> [WHAT YOU SHOULD DO]:
Report how many lines in the data include "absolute", with the number as the only reply.

> [DATA FOR REVIEW]:
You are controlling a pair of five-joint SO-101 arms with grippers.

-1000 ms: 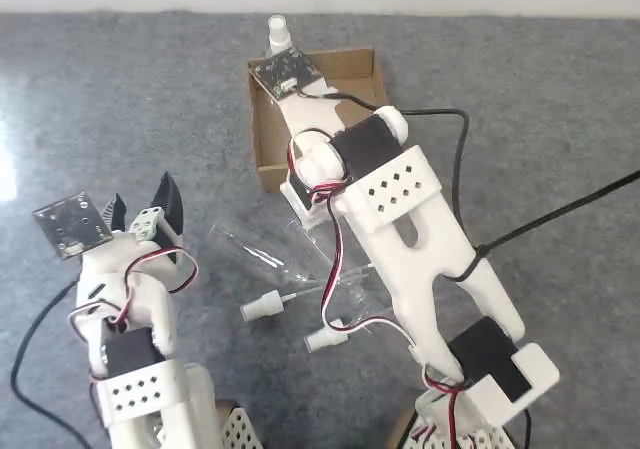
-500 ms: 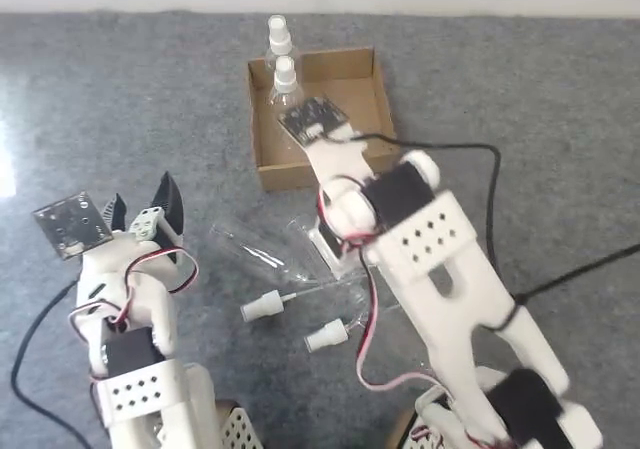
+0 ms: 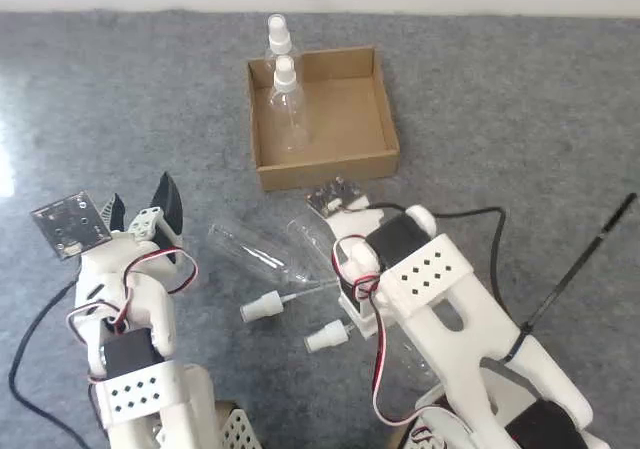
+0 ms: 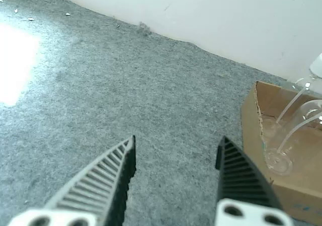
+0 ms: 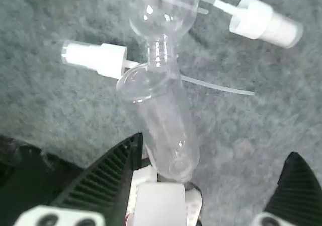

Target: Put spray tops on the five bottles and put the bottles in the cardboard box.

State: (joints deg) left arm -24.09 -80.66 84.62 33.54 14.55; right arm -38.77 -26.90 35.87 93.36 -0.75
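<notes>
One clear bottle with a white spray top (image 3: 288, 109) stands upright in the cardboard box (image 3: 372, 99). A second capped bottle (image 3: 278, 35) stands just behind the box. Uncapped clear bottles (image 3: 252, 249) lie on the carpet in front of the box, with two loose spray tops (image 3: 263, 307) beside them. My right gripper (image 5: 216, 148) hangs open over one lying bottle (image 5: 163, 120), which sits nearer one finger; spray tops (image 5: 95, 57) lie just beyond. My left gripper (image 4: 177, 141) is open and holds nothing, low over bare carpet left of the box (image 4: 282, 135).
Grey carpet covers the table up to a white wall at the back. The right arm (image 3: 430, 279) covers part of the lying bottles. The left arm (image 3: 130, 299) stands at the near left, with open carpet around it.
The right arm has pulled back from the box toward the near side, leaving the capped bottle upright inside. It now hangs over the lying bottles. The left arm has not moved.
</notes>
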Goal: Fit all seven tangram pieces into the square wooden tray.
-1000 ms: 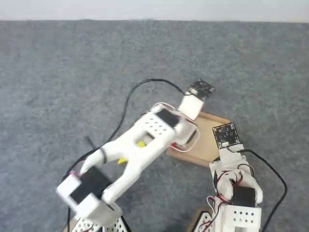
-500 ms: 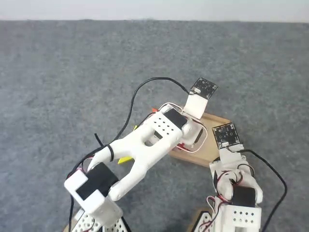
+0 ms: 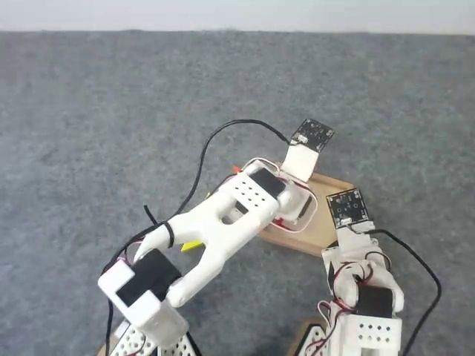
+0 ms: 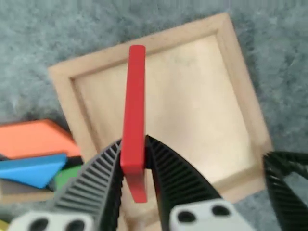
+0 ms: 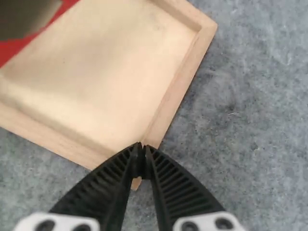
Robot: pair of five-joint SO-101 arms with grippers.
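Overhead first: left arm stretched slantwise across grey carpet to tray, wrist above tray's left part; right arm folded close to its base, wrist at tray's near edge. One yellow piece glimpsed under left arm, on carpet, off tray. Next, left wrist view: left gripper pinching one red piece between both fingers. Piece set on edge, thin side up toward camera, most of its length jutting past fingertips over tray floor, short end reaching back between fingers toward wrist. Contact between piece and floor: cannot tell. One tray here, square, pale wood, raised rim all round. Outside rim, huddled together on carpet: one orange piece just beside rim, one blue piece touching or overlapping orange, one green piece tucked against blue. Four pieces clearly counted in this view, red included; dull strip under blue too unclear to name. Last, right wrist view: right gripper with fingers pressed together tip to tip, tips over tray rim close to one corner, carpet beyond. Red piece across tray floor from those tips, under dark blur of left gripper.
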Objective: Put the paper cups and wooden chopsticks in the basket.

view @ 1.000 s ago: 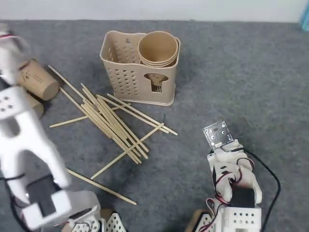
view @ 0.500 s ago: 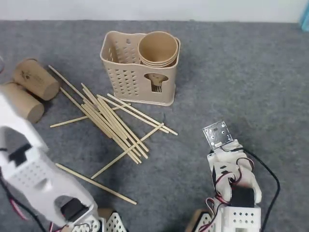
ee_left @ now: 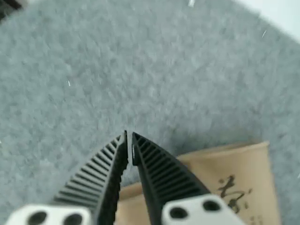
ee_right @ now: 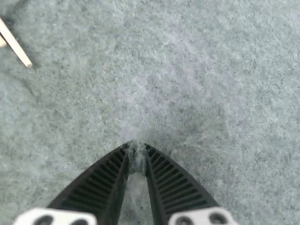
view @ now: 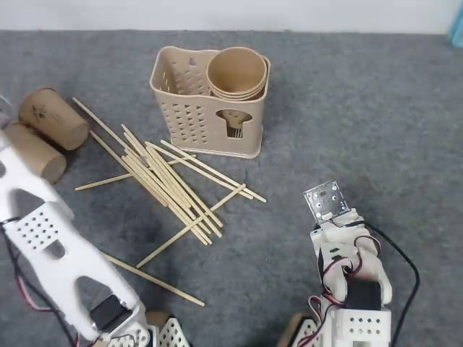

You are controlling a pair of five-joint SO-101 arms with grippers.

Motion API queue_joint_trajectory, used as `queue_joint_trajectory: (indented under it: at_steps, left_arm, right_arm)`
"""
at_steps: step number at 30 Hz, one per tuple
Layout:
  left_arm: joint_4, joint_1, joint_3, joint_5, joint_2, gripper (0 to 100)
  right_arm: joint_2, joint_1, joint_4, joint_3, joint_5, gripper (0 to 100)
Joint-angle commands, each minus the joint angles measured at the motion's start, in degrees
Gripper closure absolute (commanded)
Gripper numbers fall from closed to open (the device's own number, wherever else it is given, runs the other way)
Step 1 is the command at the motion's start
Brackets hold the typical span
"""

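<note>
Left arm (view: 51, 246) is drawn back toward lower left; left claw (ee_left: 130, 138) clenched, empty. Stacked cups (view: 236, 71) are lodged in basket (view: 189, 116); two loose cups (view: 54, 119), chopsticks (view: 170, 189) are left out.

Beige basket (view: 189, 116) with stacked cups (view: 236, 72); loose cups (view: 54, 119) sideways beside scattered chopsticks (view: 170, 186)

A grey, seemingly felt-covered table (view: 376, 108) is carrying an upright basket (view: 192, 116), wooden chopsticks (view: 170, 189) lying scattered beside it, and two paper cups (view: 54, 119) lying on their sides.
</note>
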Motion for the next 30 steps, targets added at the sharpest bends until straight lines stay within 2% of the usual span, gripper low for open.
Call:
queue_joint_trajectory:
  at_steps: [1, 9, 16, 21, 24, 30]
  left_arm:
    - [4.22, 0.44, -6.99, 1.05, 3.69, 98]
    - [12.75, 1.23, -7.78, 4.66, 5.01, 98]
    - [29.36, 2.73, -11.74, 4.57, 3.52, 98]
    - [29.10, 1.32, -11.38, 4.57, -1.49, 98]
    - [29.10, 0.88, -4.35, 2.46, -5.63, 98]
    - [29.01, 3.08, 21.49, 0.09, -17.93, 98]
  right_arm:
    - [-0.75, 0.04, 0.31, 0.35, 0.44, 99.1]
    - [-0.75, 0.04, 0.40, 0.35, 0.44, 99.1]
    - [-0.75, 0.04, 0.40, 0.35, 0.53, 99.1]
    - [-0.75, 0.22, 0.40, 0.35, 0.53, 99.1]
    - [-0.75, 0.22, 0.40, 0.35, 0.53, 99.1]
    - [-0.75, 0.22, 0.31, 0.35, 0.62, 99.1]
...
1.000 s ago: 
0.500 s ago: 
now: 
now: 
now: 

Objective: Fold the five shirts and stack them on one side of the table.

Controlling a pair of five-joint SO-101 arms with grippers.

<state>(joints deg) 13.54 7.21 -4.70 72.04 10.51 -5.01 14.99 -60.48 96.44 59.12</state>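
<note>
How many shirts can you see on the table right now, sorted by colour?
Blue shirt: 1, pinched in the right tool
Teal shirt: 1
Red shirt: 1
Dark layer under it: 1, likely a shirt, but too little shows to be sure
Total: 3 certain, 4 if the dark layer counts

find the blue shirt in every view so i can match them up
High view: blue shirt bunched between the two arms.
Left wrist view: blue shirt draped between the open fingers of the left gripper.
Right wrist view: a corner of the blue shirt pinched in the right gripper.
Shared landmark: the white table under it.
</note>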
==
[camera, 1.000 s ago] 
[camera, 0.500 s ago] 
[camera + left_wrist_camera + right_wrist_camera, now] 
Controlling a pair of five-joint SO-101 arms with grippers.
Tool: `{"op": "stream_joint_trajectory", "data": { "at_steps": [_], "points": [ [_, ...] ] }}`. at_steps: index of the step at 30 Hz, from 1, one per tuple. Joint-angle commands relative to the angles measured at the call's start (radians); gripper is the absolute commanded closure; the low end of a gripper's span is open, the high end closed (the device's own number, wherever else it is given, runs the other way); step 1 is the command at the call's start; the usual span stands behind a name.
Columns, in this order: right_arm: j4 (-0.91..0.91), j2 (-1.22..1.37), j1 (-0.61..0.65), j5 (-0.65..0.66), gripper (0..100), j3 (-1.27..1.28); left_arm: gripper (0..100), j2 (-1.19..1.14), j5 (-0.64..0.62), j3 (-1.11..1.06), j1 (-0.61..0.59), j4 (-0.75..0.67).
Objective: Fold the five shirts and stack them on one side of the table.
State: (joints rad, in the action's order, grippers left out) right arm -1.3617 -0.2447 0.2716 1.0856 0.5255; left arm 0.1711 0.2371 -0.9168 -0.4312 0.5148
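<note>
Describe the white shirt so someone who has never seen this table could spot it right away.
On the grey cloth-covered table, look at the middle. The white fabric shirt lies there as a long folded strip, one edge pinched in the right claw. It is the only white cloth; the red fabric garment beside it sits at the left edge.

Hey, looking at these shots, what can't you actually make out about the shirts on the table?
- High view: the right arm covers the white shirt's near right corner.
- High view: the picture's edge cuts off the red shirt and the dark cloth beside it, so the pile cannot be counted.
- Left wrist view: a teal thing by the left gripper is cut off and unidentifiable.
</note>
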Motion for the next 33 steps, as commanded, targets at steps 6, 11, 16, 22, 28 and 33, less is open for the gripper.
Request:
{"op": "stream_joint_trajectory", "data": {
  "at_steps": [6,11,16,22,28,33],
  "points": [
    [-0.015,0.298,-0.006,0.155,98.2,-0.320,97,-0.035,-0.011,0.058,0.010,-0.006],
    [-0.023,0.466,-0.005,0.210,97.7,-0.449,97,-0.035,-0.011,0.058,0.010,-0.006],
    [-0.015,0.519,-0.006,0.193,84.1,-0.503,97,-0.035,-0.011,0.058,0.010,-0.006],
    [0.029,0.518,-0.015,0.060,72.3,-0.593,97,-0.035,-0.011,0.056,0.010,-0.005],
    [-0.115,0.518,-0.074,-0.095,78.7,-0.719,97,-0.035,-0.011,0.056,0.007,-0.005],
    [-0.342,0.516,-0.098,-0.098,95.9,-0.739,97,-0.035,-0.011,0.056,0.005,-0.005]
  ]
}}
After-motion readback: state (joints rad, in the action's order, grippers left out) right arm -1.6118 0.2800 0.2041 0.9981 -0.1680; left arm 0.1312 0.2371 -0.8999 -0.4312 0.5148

> [OUTPUT]:
2